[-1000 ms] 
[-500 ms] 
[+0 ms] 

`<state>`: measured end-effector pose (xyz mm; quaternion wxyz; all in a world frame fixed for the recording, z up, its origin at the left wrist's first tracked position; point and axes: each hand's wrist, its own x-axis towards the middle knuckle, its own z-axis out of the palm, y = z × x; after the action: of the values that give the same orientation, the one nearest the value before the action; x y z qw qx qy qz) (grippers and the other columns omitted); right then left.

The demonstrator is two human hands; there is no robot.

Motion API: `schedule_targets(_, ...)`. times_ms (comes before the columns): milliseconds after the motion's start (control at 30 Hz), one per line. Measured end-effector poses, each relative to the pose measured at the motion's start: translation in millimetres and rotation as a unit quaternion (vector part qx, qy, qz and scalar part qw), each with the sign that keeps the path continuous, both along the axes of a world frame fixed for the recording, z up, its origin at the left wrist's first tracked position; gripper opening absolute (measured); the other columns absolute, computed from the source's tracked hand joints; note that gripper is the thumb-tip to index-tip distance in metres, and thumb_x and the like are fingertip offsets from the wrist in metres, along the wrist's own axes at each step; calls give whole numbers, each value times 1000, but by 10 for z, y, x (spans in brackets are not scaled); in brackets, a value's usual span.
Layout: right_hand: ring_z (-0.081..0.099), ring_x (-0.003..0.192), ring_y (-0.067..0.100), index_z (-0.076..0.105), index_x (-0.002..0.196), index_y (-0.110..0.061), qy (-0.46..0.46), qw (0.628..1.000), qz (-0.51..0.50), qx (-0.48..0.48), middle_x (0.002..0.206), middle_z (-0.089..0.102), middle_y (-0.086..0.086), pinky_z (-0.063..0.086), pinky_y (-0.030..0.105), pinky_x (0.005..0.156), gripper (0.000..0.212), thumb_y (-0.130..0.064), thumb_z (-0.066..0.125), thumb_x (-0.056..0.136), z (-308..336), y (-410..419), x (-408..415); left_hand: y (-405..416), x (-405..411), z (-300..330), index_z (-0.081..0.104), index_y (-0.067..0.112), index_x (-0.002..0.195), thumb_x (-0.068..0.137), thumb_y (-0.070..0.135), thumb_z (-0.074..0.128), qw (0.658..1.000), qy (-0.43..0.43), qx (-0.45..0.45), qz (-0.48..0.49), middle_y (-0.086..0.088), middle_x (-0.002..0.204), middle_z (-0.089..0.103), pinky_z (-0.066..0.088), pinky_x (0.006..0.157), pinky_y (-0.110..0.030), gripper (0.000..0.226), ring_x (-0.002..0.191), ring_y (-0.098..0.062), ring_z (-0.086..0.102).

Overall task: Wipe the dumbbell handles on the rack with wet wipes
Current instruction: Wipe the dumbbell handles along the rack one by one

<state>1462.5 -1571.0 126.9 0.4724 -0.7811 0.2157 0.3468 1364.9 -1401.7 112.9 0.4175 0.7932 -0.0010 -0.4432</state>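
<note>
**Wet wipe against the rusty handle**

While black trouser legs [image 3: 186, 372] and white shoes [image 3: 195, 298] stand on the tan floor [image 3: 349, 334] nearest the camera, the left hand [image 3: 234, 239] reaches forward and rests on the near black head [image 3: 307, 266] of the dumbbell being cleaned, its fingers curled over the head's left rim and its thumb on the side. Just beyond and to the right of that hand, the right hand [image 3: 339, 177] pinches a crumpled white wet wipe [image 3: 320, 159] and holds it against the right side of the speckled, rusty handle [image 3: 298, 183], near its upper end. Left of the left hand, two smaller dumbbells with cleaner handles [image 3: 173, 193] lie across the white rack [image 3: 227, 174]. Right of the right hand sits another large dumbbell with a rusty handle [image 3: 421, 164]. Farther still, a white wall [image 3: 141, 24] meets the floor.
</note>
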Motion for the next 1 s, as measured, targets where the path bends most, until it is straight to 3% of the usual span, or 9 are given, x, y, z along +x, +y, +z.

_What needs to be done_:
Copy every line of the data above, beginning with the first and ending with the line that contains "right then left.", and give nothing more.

_Response below_:
[-1000 ms] 
[-500 ms] 
[+0 ms] 

`<state>`: measured end-effector pose (xyz mm; quaternion wxyz; all in a world frame fixed for the recording, z up, its origin at the left wrist's first tracked position; point and axes: each hand's wrist, its own x-axis towards the middle knuckle, its own z-axis out of the palm, y = z × x; after the action: of the values that give the same orientation, the one nearest the value before the action; x y z qw qx qy qz) (grippers and the other columns omitted); right then left.

The answer contains nothing more.